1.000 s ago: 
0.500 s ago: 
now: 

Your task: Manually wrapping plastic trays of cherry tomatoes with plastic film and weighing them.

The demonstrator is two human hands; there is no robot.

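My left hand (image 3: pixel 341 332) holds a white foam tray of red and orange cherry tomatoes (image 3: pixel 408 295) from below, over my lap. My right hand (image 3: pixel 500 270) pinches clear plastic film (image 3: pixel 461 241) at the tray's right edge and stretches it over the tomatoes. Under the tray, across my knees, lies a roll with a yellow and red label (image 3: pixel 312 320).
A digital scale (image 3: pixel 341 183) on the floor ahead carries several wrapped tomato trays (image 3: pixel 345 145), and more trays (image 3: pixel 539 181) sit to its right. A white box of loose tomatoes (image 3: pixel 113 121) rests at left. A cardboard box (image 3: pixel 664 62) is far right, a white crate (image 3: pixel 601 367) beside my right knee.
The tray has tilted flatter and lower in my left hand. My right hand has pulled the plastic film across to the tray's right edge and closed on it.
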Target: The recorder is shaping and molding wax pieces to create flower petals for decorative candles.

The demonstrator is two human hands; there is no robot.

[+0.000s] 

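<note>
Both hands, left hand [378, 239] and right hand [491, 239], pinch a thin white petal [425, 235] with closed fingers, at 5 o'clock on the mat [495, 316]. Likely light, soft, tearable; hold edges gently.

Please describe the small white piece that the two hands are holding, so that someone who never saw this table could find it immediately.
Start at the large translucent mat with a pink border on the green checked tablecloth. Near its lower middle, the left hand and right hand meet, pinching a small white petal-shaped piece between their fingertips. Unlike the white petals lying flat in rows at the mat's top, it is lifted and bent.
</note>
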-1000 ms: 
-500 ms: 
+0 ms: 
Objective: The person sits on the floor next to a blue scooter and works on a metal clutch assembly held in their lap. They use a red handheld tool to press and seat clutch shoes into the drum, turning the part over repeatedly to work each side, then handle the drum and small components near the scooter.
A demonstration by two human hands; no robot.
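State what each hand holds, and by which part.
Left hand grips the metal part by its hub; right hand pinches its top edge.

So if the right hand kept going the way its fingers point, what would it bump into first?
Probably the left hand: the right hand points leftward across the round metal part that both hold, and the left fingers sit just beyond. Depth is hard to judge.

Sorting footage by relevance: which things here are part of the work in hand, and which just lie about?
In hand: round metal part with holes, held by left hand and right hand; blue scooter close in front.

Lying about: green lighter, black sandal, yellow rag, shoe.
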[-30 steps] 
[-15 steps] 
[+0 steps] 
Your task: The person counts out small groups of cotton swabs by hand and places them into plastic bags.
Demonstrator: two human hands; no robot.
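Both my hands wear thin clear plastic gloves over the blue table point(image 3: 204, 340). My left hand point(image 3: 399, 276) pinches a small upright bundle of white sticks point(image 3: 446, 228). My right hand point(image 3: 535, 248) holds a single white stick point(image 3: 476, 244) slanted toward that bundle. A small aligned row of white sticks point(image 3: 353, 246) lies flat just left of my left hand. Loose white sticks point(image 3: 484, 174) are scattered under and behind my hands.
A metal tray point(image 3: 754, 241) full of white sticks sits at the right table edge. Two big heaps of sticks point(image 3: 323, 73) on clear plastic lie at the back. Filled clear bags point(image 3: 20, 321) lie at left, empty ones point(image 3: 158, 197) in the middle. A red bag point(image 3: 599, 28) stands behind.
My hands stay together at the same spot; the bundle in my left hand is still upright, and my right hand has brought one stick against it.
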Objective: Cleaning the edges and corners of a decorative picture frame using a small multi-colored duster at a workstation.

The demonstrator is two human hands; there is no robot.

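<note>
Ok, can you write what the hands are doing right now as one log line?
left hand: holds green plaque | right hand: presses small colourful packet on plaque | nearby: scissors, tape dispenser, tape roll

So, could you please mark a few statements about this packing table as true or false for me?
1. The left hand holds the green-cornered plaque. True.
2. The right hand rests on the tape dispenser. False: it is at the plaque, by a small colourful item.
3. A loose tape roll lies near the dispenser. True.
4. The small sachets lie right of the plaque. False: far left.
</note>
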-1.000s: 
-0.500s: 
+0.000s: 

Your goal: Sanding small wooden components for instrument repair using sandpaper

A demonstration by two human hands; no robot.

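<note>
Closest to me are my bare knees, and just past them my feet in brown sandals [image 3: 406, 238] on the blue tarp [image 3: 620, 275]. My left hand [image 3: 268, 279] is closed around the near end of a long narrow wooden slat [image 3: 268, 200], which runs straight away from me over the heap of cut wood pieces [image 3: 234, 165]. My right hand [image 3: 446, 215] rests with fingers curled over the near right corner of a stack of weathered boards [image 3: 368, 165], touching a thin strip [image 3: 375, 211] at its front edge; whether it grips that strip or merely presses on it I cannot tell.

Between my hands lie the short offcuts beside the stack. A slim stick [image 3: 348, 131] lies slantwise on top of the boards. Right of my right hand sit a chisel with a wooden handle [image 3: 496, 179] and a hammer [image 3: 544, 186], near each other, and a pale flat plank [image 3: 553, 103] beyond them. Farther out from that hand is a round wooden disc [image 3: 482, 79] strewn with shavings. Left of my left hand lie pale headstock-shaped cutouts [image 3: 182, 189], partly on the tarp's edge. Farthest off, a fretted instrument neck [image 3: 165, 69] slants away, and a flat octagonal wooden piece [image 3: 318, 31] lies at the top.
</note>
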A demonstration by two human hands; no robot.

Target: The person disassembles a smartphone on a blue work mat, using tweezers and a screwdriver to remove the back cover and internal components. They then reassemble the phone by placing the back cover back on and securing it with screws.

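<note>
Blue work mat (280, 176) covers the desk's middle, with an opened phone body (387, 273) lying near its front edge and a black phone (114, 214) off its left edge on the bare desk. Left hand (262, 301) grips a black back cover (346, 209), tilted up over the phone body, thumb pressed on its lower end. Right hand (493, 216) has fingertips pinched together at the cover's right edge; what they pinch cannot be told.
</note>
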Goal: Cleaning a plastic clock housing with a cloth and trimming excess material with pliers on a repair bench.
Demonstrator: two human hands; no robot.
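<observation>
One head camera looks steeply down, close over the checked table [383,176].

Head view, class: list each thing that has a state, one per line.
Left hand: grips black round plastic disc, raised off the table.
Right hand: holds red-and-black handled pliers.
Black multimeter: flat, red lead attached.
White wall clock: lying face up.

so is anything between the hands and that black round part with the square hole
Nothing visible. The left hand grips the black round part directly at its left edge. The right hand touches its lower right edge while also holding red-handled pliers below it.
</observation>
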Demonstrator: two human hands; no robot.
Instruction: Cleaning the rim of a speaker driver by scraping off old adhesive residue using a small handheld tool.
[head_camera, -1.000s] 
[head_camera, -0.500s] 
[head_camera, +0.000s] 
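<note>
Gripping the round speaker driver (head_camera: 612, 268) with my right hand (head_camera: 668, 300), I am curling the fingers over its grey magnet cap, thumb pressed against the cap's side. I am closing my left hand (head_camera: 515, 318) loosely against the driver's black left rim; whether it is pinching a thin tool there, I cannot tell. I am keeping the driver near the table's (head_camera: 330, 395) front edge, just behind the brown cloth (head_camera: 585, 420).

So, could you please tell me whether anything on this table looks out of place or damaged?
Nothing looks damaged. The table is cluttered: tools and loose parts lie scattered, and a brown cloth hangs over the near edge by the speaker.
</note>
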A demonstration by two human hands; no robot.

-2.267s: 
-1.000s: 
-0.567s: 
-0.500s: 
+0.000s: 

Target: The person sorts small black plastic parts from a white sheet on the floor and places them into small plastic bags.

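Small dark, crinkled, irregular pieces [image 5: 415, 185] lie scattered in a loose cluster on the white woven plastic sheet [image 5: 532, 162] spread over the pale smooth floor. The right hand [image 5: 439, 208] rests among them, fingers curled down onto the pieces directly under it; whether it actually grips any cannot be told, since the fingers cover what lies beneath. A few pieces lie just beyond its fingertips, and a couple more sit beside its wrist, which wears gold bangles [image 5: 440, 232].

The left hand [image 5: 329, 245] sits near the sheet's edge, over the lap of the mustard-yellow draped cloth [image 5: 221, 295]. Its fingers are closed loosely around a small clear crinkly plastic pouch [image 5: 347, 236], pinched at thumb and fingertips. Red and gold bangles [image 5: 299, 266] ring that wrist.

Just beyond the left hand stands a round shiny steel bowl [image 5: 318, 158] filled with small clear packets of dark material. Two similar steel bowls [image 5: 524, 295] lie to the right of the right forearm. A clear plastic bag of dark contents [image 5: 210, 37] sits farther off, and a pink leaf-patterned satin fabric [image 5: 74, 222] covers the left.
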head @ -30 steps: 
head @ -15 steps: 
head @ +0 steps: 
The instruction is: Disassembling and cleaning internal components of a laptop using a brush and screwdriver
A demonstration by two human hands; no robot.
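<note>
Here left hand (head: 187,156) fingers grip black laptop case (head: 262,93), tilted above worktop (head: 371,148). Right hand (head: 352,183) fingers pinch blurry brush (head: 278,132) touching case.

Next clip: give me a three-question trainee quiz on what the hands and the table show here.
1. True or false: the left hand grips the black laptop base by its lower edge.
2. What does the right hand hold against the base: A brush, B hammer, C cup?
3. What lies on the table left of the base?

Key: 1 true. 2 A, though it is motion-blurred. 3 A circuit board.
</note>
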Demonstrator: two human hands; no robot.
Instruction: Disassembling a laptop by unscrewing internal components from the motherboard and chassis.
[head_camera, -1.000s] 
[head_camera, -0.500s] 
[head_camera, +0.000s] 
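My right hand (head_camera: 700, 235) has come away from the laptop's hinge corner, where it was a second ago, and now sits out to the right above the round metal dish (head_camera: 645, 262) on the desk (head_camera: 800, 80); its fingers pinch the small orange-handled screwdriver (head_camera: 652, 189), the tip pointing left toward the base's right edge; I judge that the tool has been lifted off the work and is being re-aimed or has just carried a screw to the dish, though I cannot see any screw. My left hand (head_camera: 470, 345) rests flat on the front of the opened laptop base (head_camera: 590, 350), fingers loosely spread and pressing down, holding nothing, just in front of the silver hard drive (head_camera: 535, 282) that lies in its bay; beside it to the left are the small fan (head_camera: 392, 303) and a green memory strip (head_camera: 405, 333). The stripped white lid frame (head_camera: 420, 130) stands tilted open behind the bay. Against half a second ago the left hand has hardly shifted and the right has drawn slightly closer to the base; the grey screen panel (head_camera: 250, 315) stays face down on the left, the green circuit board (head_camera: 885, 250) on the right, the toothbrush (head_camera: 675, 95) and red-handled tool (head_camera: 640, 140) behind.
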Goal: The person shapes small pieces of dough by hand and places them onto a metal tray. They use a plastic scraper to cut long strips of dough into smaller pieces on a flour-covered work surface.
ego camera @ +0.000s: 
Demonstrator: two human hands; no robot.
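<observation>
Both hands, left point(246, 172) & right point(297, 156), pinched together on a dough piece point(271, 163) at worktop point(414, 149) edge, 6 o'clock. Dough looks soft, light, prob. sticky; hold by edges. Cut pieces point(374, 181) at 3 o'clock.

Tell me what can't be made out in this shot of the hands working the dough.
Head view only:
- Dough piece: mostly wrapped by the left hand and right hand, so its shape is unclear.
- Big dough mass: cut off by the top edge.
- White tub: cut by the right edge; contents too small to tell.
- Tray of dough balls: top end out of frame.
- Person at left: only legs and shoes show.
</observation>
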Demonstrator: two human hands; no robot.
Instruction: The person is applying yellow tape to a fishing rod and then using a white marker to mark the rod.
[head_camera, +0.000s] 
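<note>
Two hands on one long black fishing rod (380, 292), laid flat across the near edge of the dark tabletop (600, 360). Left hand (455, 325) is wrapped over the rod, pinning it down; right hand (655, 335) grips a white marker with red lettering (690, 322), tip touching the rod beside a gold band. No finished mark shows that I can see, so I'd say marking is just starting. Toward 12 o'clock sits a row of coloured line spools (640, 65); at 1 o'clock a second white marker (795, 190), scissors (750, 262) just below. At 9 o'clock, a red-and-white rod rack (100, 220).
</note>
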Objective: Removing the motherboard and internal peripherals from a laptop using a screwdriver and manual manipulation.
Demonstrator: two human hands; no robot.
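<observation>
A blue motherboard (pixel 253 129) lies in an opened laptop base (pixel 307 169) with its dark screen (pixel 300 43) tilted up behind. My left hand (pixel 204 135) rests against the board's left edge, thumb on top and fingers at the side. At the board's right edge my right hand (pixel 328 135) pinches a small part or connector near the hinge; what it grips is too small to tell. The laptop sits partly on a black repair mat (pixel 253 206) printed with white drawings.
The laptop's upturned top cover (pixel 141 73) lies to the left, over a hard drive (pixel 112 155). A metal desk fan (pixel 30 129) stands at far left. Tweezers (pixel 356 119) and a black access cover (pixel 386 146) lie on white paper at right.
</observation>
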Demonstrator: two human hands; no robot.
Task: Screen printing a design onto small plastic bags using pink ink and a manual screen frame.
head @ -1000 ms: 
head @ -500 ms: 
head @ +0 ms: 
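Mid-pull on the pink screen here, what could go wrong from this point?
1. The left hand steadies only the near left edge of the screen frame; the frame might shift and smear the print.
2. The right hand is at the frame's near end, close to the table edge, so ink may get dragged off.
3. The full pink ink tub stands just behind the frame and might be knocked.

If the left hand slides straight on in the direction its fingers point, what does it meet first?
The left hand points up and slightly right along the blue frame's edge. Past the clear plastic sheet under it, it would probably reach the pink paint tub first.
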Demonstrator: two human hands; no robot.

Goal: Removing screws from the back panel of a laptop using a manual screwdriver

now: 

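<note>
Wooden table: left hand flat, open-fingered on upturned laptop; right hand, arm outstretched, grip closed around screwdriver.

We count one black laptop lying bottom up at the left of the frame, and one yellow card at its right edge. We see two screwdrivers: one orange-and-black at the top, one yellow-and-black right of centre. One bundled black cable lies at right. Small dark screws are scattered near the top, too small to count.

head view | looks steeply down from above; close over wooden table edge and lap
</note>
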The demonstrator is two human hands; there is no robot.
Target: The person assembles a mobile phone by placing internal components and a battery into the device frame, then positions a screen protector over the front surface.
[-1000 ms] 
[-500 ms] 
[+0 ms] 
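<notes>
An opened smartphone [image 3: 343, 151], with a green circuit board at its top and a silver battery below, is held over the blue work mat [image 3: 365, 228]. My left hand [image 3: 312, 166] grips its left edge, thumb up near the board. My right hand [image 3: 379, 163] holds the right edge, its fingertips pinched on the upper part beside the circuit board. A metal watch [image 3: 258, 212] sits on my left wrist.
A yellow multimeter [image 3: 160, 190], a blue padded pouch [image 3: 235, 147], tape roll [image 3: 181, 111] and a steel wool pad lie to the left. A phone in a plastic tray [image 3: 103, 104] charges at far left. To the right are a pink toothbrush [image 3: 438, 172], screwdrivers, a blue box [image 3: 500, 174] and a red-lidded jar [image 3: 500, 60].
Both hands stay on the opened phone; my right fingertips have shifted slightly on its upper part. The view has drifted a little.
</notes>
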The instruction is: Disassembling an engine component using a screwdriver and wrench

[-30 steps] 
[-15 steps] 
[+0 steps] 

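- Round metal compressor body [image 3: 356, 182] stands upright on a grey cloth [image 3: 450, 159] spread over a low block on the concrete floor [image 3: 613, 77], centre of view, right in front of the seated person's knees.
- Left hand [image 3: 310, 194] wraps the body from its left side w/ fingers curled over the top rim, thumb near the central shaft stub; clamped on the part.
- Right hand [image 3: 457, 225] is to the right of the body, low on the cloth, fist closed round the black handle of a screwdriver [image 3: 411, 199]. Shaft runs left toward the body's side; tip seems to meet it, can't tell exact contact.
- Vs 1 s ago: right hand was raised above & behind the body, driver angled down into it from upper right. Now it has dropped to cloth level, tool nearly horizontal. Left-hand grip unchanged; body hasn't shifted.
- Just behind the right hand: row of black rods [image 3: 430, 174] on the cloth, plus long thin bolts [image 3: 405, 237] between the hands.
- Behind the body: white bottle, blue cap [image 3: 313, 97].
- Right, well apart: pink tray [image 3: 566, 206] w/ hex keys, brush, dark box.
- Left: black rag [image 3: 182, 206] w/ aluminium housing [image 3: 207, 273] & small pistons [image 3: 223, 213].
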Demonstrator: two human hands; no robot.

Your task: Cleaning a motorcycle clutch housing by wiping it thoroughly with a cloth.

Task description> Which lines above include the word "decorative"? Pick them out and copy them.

Finished task>
Target: The recorder is shaping and molding wax pieces to create flower petals for decorative candles.
Objective: Cleaning the edges and corners of a decorative picture frame using a small multi-colored duster at a workstation.

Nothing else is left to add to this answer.